[Bug rtl-optimization/71785] Computed gotos are mostly optimized away

2019-11-21 Thread rndfax at yandex dot ru
https://gcc.gnu.org/bugzilla/show_bug.cgi?id=71785

--- Comment #20 from Aleksey  ---
(In reply to Segher Boessenkool from comment #19)
> '-freorder-blocks'
>  Reorder basic blocks in the compiled function in order to reduce
>  number of taken branches and improve code locality.
> 
>  Enabled at levels '-O', '-O2', '-O3', '-Os'.
> 
> If you disable this option, you get more taken branches and a less linear
> control flow.  As documented.

If compgoto would have been depended on this option then that would explained
observed behavior. But compgoto does not depend on it. And it says:
/* Duplicate the blocks containing computed gotos.  This basically unfactors
   computed gotos that were factored early on in the compilation process to
   speed up edge based data flow.  We used to not unfactor them again, which
   can seriously pessimize code with many computed jumps in the source code,
   such as interpreters.  See e.g. PR15242.  */
static void
duplicate_computed_gotos (function *fun)

"This basically unfactors computed gotos that were factored early"

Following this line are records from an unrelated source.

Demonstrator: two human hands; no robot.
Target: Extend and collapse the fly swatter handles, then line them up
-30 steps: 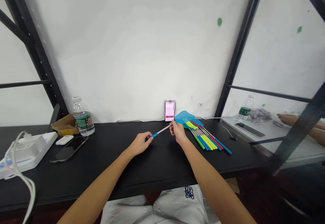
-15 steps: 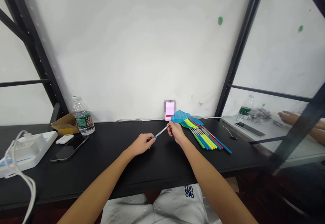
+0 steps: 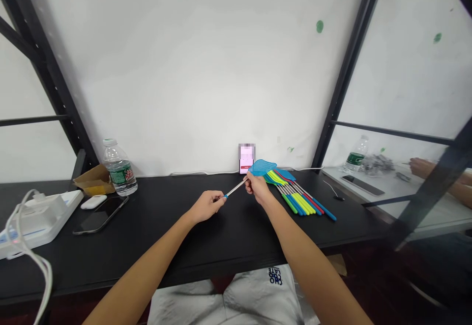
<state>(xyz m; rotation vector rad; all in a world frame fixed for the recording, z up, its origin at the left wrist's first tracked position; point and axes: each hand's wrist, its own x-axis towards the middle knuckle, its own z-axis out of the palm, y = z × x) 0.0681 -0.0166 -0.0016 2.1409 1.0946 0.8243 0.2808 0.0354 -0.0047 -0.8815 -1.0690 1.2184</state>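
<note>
A blue fly swatter (image 3: 236, 188) with a thin metal shaft is held aslant above the table between my hands. My left hand (image 3: 208, 206) is closed round its blue handle, most of which the fingers hide. At the upper end of the shaft, close below the blue mesh head (image 3: 262, 166), my right hand (image 3: 257, 187) pinches it. Just right of that hand lies a fanned row of fly swatters (image 3: 300, 202) with green, blue, yellow and red handles. The held head overlaps the heads of that row in view.
A lit phone (image 3: 246, 159) leans on the wall behind my hands. To the left are a water bottle (image 3: 121, 168), an open cardboard box (image 3: 95, 180), a white case (image 3: 93, 202), a dark phone (image 3: 100, 215) and a power strip (image 3: 40, 224). Another person's hand (image 3: 422, 167) shows at far right.
My left hand has slid up the handle toward the shaft, covering more of the blue grip. The right hand and the mesh head have shifted slightly left.
</note>
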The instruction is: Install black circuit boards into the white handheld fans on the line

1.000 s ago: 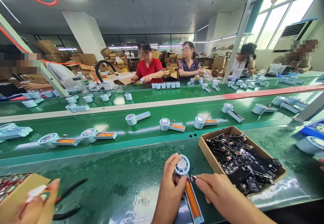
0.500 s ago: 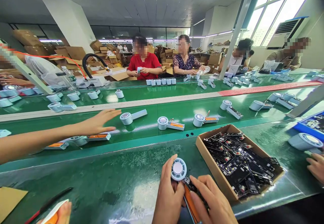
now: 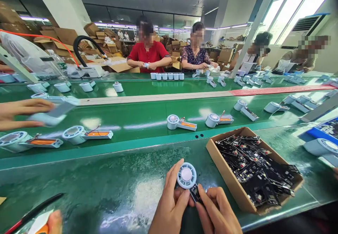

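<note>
A light blue handheld fan (image 3: 186, 178), round grille facing up with a pale disc at its centre, sits in my left hand (image 3: 170, 204); fingers and thumb are closed round its head. My right hand (image 3: 219, 211) pinches a black circuit board (image 3: 195, 194) that lies over the fan's handle, just below the head. The lower handle is hidden behind my fingers. To the right of my hands, a cardboard box (image 3: 227, 181) holds a heap of black circuit boards (image 3: 253, 170).
Along the green conveyor belt (image 3: 142, 116) lie several fans, some with an orange battery (image 3: 99, 133) in the handle. At the left, a co-worker's hand (image 3: 23, 112) grips a fan. Below it, another person's hand (image 3: 55, 222) is near black-and-red pliers (image 3: 39, 209). Co-workers sit opposite.
The circuit board now covers the handle by the fan head, and the orange battery there is out of sight. A co-worker's hand has lifted a fan off the belt and moved left.
</note>
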A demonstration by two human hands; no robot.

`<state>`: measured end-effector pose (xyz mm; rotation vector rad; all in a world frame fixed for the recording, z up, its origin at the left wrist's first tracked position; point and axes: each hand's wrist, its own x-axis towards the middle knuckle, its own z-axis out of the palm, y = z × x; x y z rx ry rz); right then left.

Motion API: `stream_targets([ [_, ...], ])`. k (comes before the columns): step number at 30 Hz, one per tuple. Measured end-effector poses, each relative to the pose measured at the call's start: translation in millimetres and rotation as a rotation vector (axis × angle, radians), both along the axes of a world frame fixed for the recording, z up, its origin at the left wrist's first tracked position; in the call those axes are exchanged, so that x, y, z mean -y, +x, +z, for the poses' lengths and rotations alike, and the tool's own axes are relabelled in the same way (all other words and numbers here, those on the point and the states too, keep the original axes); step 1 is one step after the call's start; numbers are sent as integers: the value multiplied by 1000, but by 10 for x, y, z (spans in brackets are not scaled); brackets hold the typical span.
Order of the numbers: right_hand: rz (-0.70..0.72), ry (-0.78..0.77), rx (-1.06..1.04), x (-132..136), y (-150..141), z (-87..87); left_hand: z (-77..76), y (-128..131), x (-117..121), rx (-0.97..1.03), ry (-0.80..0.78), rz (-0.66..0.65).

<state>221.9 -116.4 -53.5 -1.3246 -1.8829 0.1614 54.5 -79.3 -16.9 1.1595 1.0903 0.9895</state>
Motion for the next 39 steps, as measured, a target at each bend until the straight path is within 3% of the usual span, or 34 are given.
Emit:
stream_targets([
  [9,-202,-55,5,65,-191,-140,-45,70,-7,-270,154,69],
  [11,-113,-118,-4,41,-115,-64,-21,58,-21,-313,170,48],
  [14,146,-318,-103,20,161,180,39,30,-29,-368,164,-30],
  [19,292,-630,-278,79,546,477,100,23,-10,-385,127,-89],
  [22,297,-752,-273,77,518,513,98,39,-6,-383,133,-78],
  [26,276,-791,-295,-22,415,586,112,49,-21,-377,171,-65],
  [31,445,-1025,-562,-114,408,633,206,33,-2,-494,323,-82],
  [35,490,-1013,-766,-121,354,632,314,28,52,-512,372,-131],
  [39,414,-1043,-782,-105,299,644,367,35,88,-479,336,-132],
])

And it works fine until one last predecessor. Why until the last predecessor?
That's the point.

> 
> > START - the very first "goto *xxx" - was not optimized, since "bb 5" has
> > only 1 predecessor.
> > But it's optimized in later step "bbro". That's exactly why option
> > "-fno-reorder-blocks" breaks first jump optimization.
> > 
> > Can someone explain why there are such conditions:
> >   if (single_pred_p (bb))
> >   return false;
> > 
> >   if (single_pred_p (bb))
> >   continue;
> > in maybe_duplicate_computed_goto function?
> 
> It duplicates the code, one copy for every predecessor to jump to.

I showed that not for every predecessor.

> It does not move existing blocks elsewhere.

I provided RTL dump, it says that it removes edges. It moves the code. It even
says this:

/* Duplicates basic block BB and redirects edge E to it.
...
basic_block
   
duplicate_block (basic_block bb, edge e, basic_block after,
copy_bb_data *id)

Edge count in bb decreases, so code is moving.

And by answering the question I meant "what are these conditions for".
Why bb with one predecessor is not optimized?
Why not just optimize it right here right now?

[Bug rtl-optimization/71785] Computed gotos are mostly optimized away

2019-11-21 Thread rndfax at yandex dot ru
https://gcc.gnu.org/bugzilla/show_bug.cgi?id=71785

--- Comment #18 from Aleksey  ---
(In reply to Andrew Pinski from comment #17)
> First off internal documentation is not user documentation.  
> Second internal documentation is not always in sync with the code.  In this
> case it seems like it is not fully.

I understand that docs not always in sync, so I don't trust the documentation,
I trust source code.

> Basically BB reordering does the full unfactoring these days.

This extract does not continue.